Regarding effective redress for victims, the human rights commissions at both the national and state level are not considered as replacements for the courts. The role of the commission at all levels, among other duties, is to recommend to the government actions required by the government in cases involving human rights violations. The question is whether the government adheres to these recommendations.

The representation made by the NHRC of India to the U.N. Human Rights Council was as if the government follows all its recommendations. A well-worded statement was made to the council to indicate that the government adheres to the recommendations of the commission and that the commission does have some influence upon the government and its actions and polices pertaining to human rights. Both statements are wrong and highly exaggerated.

The state human rights commissions, as well as the NHRC in India, do not have enough resources for effectively investigating a case brought to its notice. Instead, the commissions usually refer cases to the respective state police to investigate. The commissions function in a make-believe world when the complaint is against the police and expect it to be effectively investigated by the same police department.

The NHRC also made a false claim to the council by saying that “100,000,000 Indian rupees [US$2.47 million] had been recommended and also distributed to the victims or next of kin.” Though the recommendations were true, it lacked compliance.
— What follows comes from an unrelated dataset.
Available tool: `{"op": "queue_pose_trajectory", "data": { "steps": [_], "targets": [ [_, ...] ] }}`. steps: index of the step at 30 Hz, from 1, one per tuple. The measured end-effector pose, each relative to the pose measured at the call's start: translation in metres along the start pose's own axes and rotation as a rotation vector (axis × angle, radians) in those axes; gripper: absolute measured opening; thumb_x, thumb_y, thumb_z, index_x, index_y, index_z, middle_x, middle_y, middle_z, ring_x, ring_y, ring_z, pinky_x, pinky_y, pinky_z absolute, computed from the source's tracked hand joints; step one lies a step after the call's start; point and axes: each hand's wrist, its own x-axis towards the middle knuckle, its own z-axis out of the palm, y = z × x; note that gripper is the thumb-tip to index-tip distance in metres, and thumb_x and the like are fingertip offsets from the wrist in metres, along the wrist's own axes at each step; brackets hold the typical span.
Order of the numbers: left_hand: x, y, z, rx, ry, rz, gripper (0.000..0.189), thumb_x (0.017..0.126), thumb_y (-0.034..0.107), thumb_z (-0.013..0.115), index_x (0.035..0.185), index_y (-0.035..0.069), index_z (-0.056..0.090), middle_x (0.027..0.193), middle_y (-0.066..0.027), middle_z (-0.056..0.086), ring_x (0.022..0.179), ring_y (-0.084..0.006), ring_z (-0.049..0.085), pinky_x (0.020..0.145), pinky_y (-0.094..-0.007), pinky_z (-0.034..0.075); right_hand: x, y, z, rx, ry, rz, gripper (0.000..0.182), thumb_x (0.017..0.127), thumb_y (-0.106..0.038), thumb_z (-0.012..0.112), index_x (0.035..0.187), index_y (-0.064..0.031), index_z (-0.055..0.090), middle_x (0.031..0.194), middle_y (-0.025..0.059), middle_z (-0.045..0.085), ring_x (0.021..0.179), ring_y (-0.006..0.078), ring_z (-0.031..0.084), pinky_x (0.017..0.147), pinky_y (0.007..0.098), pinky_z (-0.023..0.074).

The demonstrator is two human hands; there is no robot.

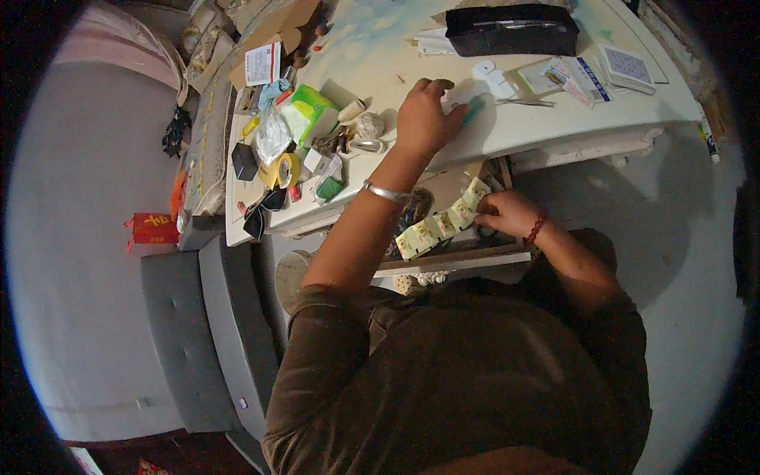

Hundreds of victims have not received any compensation awarded by the commission leaving one to wonder where all the money went. The recommendations of the commission seemingly end in a black hole within the government; they are just not implemented.

If the government fails to comply with the recommendations of the commission, the aggrieved party, which includes the commission, can approach the court where one has to wait decades for the verdict. Consequently, why is a person not able to go straight to the court instead of approaching the commission to save time?

If the commission enjoyed a privileged position with the government of India, as claimed at the U.N. Human Rights Council, why has the government not fulfilled the commission’s request for more resources for investigating cases? If the government had provided the commission with the necessary physical and human resources to function effectively, the victims would have had a better chance for redress from the commission.

What was evident during the U.N. Human Rights Council session was a failed attempt of the NHRC of India to show itself as a body respected by the government and its functionaries, though no one believes that the NHRC as an agency is well respected and fully supported by the Indian government.

Forums like the United Nations with their limited opportunities must be utilized by agencies like the NHRC to present facts, not fiction. This is required because one of the roles of agencies like the NHRC is to provide redress to victims and to make recommendations to the government. However, when agencies like the NHRC reduce themselves to blind supporter’s of the government due to their false pride and acts of self-deceit, what is suppressed is the possibility for victims to make their voice’s heard, and, in the process, human rights suffers.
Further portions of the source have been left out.